Checking reproducibility of FishMap results

This notebook gather the analysis performed in order to compare the output of the original FishMap main.R script between Client and ThinkR. We will compare the results obtained with identical seeds following the execution of the script dev/run_main_and_save_output.R.

Here, we use high resolution parameters :

  • k = 0.75
  • month_start <- 10
  • month_end <- 12

We use similar package versions for Client and ThinkR outputs :

  • Baptiste : R version 4.2.3 ; TMB_1.9.2 ; INLA_22.12.16
  • ThinkR [swann] : R version 4.2.0 ; TMB_1.9.0 ; INLA_22.12.16

Executing main.R

We generate the outputs on ThinkR machine. Make sure your .Renviron variables FISHMAP_UPDATE_OUTPUTS and FISHMAP_OUTPUT_DIR are correctly set.

# Run main.R a second time (model files are already compiled from first run)
source(here::here("dev", "run_main_and_save_output.R"))
## Error in file(filename, "r", encoding = encoding): cannot open the connection

We list the resulting output files.

thinkr1_output_dir <- file.path("~","shared","outputs_fishmap_highres_rerun")

thinkr1_output <- paste0(
  list.files(
    path = thinkr1_output_dir,
    full.names = TRUE
  ),
  collapse = "\n"
)

glue::glue("The paths to ThinkR's second run output files are :\n {thinkr1_output}")
## The paths to ThinkR's second run output files are :

Loading Client’s output

We now load the outputs generated from Clients (BA) in a temporary folder.

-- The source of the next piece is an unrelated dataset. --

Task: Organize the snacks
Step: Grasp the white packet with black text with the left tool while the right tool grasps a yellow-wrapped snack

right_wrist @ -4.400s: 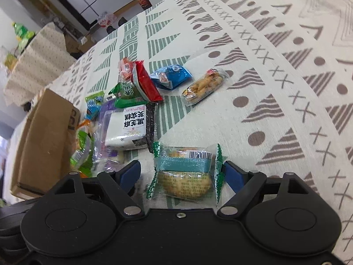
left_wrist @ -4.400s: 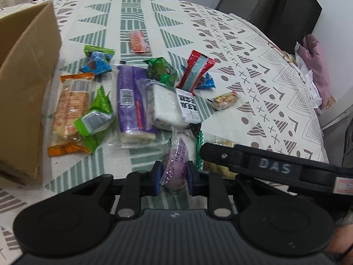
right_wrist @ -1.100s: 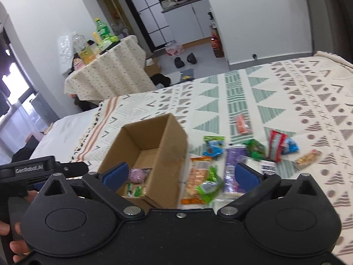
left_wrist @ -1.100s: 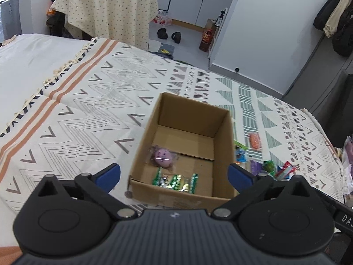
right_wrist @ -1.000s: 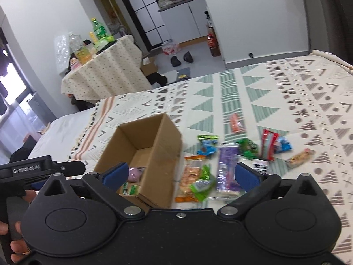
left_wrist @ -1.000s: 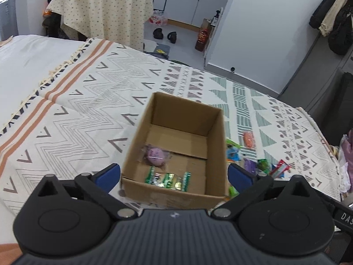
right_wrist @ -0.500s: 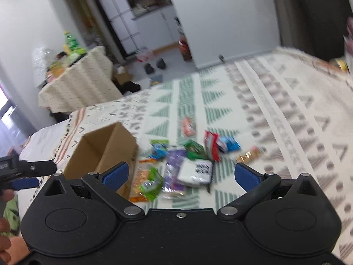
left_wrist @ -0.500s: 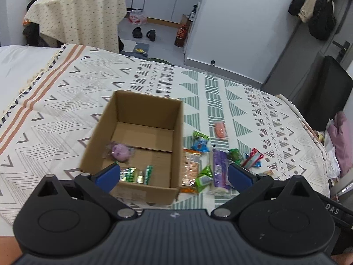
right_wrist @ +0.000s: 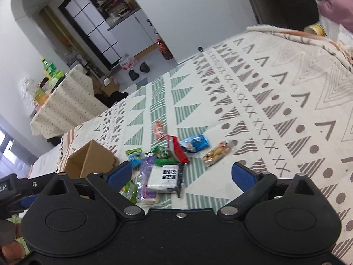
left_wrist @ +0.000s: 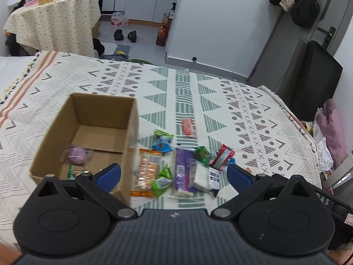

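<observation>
Cardboard box (left_wrist: 88, 132) sits toward the left side of the patterned bedspread (left_wrist: 253, 119). Inside: a purple round sweet (left_wrist: 76, 153) and a green-edged packet (left_wrist: 74, 173), the latter half hidden behind the near wall.

Left gripper (left_wrist: 174, 173) hangs above the bed, jaws wide apart, nothing between them.

Loose snacks lie bunched just right of the box: orange biscuit pack (left_wrist: 146, 169) closest to its wall, green packet (left_wrist: 162, 181) overlapping it, purple bar (left_wrist: 182, 167), white cake pack (left_wrist: 206, 175), red wrapper (left_wrist: 222, 156). An orange-pink packet (left_wrist: 188, 127) lies apart, toward the far edge.

Right gripper (right_wrist: 182, 175) also spread wide, empty. A nut bar (right_wrist: 217, 153) lies alone at the right of the bunch.

Risks, as judged:
- Packs overlap; closing on one may drag or pinch a neighbour.
- Slick wrappers could slip out in transit.
- Soft bedding gives, so a low reach may snag cloth.
- A reach for the biscuit pack could knock the box wall.
</observation>
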Demonstrator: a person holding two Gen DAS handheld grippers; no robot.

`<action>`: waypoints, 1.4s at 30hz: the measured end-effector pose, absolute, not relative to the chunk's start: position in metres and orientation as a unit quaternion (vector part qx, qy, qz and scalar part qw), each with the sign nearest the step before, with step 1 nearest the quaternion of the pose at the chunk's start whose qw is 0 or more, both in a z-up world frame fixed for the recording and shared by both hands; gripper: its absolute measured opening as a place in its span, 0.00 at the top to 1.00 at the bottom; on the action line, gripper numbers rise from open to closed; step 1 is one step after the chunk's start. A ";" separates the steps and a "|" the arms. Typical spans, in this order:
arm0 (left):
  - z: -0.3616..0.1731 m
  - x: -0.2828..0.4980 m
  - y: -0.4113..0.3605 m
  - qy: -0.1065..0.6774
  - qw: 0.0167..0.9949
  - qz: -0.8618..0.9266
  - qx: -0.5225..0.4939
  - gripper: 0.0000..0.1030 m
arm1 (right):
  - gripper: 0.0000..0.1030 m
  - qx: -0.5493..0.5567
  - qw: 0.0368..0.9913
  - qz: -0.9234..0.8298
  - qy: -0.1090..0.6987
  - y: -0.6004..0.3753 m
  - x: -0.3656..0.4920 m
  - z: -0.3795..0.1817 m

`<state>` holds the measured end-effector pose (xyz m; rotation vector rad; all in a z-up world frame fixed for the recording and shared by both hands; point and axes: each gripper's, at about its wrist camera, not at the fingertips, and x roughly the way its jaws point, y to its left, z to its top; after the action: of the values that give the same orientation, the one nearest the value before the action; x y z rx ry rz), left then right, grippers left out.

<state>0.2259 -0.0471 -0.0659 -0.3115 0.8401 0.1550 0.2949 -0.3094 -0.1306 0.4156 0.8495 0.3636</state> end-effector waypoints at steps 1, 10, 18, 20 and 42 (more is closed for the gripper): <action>-0.068 0.229 -0.051 0.407 0.898 0.073 -0.149 0.01 | 0.11 0.204 0.872 0.172 0.410 -0.312 0.298 -0.134; -0.090 0.259 -0.078 0.415 0.897 0.055 -0.144 0.04 | 0.27 0.225 0.860 0.171 0.425 -0.320 0.317 -0.154; -0.116 0.287 -0.093 0.432 0.890 0.046 -0.140 0.13 | 0.34 0.228 0.852 0.161 0.444 -0.319 0.331 -0.170; -0.123 0.293 -0.096 0.438 0.887 0.043 -0.140 0.14 | 0.35 0.228 0.850 0.157 0.448 -0.319 0.335 -0.174; -0.202 0.345 -0.130 0.501 0.861 0.007 -0.091 0.16 | 0.54 0.264 0.823 0.139 0.484 -0.318 0.377 -0.225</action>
<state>0.3451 -0.1303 -0.2022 -0.1915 1.0507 0.0153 0.3771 -0.3176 -0.2253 0.5620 1.0289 0.2949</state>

# Create tmp folder to store Client output
tmp_folder <- tempfile(pattern = "fishmap_highres")
dir.create(tmp_folder)

# Download and unzip BA highres outputs from Git repo
ba_zip_file_url <- "https://github.com/balglave/FishMap/files/11011699/outputs_fishmap_highres_updatepkg.zip"
download.file(
  url = ba_zip_file_url,
  destfile = file.path(tmp_folder, "ba_output.zip")
)

unzip(
  zipfile = file.path(tmp_folder, "ba_output.zip"),
  exdir = file.path(tmp_folder, "ba_output")
)

ba_output_dir <- file.path(tmp_folder, "ba_output", "outputs_fishmap_highres_updatepkg")

ba_output <- paste0(
  list.files(
    path = ba_output_dir,
    full.names = TRUE
  ),
  collapse = "\n"
)

glue::glue("The paths to Baptiste's output files are :\n {ba_output}")
## The paths to Baptiste's output files are :
## /tmp/RtmpMWf0bp/fishmap_highres5ded4c03ec4d/ba_output/outputs_fishmap_highres_updatepkg/converge_output.rds
## /tmp/RtmpMWf0bp/fishmap_highres5ded4c03ec4d/ba_output/outputs_fishmap_highres_updatepkg/obj_input.rds
## /tmp/RtmpMWf0bp/fishmap_highres5ded4c03ec4d/ba_output/outputs_fishmap_highres_updatepkg/opt_output.rds
## /tmp/RtmpMWf0bp/fishmap_highres5ded4c03ec4d/ba_output/outputs_fishmap_highres_updatepkg/report_output.rds

Contrasting files

Results between ThinkR and Client’s are not perfectly identical.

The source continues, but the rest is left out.